■ **Work instructions**
Every line in the listing should be set down again verbatim.
*** Begin section ***
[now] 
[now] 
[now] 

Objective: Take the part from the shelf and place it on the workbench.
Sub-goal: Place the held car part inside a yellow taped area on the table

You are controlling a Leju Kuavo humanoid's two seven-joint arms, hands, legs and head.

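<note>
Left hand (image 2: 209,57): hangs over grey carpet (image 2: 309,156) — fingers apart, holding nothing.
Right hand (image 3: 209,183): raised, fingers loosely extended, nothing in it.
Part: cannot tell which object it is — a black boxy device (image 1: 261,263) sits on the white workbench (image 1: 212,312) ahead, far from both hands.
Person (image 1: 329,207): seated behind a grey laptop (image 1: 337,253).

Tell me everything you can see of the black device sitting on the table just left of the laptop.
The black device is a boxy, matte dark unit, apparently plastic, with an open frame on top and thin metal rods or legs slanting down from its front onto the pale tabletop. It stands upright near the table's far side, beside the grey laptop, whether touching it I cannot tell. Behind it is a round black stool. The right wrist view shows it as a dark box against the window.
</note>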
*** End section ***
■ **Solution**
[now] 
[now] 
[now] 

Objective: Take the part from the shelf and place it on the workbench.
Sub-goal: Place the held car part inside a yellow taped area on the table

You are controlling a Leju Kuavo humanoid's two seven-joint arms, hands, legs and head.

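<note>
Left hand (image 2: 209,57): hangs over grey carpet (image 2: 309,156) — fingers apart, holding nothing.
Right hand (image 3: 209,183): raised, fingers loosely extended, nothing in it.
Part: cannot tell which object it is — a black boxy device (image 1: 261,263) sits on the white workbench (image 1: 212,312) ahead, far from both hands.
Person (image 1: 329,207): seated behind a grey laptop (image 1: 337,253).

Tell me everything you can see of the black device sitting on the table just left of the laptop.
The black device is a boxy, matte dark unit, apparently plastic, with an open frame on top and thin metal rods or legs slanting down from its front onto the pale tabletop. It stands upright near the table's far side, beside the grey laptop, whether touching it I cannot tell. Behind it is a round black stool. The right wrist view shows it as a dark box against the window.
</note>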

Work on this exercise is done.